### WHAT YOU NEED TO DO
Your answer must consist of exactly the lines below, starting with the line with "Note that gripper" and going on through the line with "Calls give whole", and nothing else.

Collected data entries
---+---
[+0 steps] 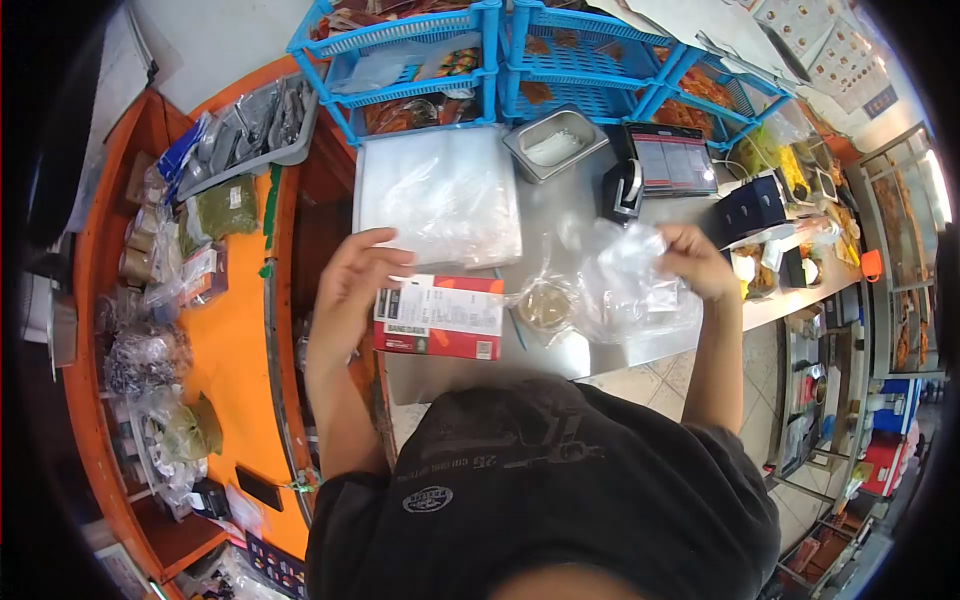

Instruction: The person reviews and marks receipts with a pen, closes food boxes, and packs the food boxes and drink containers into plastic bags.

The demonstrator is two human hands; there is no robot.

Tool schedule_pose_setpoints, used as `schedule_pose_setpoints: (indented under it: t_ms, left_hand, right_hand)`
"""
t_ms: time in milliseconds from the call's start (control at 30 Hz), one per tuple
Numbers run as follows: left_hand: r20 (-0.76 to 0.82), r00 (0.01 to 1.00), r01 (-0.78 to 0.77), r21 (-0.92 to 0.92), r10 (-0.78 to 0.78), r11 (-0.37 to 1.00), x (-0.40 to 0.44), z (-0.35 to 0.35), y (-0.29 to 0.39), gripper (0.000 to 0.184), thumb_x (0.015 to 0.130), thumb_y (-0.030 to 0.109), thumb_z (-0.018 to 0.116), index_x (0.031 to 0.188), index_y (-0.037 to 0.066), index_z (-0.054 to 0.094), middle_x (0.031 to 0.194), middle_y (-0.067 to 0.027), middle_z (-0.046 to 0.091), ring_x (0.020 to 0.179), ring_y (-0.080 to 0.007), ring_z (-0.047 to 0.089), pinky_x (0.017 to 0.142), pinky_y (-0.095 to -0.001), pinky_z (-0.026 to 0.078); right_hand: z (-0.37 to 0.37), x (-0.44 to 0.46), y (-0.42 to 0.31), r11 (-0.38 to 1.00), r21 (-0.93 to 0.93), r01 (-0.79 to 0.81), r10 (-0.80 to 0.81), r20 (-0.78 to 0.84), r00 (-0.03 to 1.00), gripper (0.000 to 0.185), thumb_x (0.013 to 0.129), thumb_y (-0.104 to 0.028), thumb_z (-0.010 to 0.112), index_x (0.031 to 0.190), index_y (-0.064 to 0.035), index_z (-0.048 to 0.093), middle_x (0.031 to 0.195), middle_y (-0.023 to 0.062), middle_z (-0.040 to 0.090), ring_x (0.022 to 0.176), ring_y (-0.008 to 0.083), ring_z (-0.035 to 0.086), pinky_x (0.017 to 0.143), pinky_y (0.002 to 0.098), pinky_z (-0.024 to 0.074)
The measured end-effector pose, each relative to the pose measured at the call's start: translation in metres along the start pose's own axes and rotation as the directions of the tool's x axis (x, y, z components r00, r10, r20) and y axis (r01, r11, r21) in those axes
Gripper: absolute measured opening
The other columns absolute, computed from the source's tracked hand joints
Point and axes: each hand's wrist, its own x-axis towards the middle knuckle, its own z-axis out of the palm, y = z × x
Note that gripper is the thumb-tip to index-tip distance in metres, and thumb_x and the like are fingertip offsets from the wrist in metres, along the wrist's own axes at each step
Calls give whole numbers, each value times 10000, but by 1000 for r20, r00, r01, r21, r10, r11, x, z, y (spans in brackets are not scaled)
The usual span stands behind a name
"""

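A clear plastic bag [625, 280] hangs from my right hand [697, 262], whose thumb and fingers are pinched on its upper right edge. The bag is spread over the right part of the steel counter. My left hand [365, 268] is open, its fingers loosely bent over the front left corner of a stack of clear plastic bags [440, 195]. Just below those fingers lies a red and white box [440, 318] with a printed paper label. Between the box and the bag sits a small round container with brownish contents [544, 305], wrapped in clear plastic.
Behind the stack stand blue plastic racks [490, 80] with packaged goods. A steel tray [555, 145], a black tape dispenser [623, 190] and a tablet-like device [672, 160] are along the counter's back. To the left is an orange shelf [235, 330] with packets and a phone [259, 488].
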Motion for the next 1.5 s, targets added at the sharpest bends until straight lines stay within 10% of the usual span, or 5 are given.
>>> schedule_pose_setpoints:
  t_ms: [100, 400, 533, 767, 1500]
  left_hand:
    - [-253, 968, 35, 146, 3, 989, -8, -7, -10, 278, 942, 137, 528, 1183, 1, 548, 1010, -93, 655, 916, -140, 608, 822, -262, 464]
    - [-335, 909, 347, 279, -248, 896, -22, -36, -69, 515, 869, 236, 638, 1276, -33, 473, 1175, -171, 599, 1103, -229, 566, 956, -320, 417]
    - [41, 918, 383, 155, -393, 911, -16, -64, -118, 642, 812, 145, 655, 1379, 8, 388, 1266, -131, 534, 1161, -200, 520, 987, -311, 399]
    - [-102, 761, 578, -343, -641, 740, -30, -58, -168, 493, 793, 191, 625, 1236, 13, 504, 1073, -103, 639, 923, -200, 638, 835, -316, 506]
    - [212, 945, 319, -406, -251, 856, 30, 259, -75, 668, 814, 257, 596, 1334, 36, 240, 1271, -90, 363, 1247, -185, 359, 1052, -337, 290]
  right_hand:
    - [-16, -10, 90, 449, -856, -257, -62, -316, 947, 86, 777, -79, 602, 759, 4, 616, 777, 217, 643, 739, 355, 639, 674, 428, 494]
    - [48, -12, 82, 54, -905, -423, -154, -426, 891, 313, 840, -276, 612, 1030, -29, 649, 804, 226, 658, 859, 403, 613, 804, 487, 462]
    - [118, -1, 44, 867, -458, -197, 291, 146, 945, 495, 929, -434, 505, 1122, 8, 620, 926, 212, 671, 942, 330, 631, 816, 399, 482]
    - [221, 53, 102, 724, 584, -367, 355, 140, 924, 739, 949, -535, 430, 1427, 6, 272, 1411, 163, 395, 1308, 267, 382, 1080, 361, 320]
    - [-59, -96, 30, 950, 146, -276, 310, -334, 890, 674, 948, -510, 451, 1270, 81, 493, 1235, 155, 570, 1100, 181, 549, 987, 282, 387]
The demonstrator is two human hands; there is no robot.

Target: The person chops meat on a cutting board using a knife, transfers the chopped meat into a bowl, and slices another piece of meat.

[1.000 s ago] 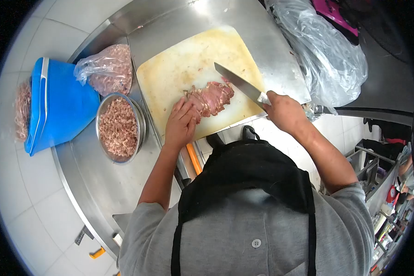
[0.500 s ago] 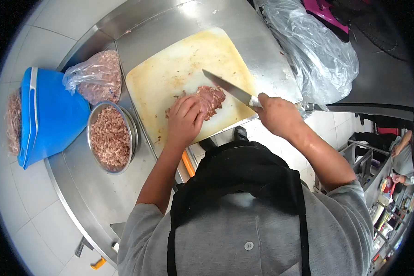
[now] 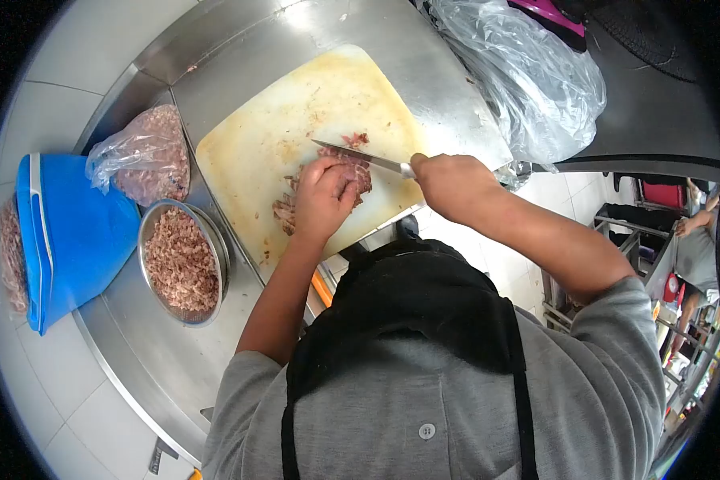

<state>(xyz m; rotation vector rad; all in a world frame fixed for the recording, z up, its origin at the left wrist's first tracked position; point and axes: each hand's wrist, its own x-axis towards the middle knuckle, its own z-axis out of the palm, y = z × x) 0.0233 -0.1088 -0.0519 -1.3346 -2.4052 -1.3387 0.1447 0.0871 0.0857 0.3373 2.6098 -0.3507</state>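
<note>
A piece of reddish meat [image 3: 363, 178] lies on the yellowed white cutting board [image 3: 252, 152]. My left hand [image 3: 322, 200] presses down on it with bent fingers, hiding part of it. My right hand [image 3: 454, 186] is wrapped round the pale handle of a knife [image 3: 368, 157]. The blade points left and lies across the far side of the meat, just beyond my left fingertips. A small cut scrap of meat [image 3: 356, 140] sits on the far side of the blade. More cut pieces [image 3: 284, 214] lie left of my left hand.
Left of the board stand a metal bowl of chopped meat [image 3: 182, 260], a clear bag of minced meat [image 3: 154, 156] and a blue container [image 3: 80, 240]. A large plastic bag [image 3: 528, 88] lies at the back right. Another person [image 3: 696, 248] is at the far right.
The knife has come left and nearer, from above the board's right side onto the meat. A scrap now lies beyond the blade. The camera view has shifted slightly.
</note>
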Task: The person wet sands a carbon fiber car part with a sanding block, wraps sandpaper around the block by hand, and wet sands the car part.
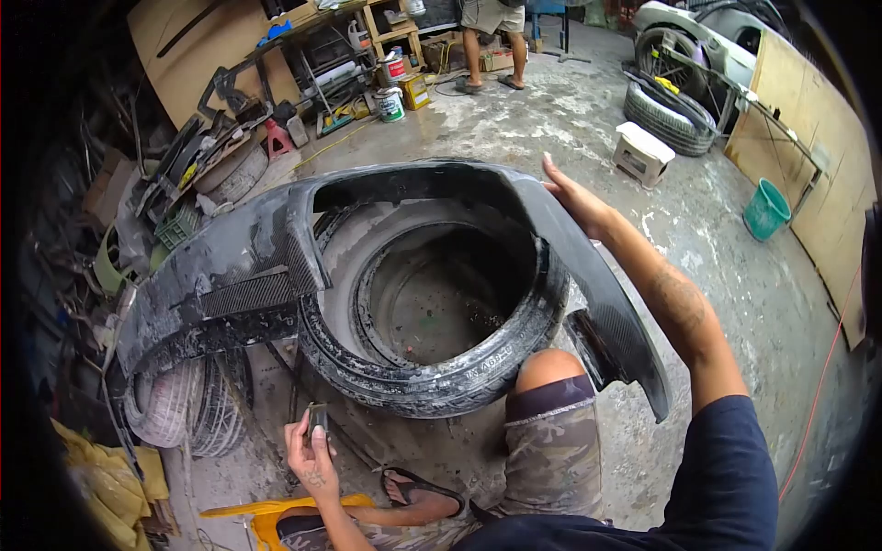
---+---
### SOLUTION FOR THIS EXERCISE
Note that gripper is the thumb-tip to index-tip distance in metres, and thumb_x and the like are fingertip offsets from the wrist in metres, along the wrist's own axes at each step
Calls give whole numbers, each value times 10000, but by 1000 for r20, r00, r01, r21, r10, r11, x, z, y (spans in brackets are not scaled)

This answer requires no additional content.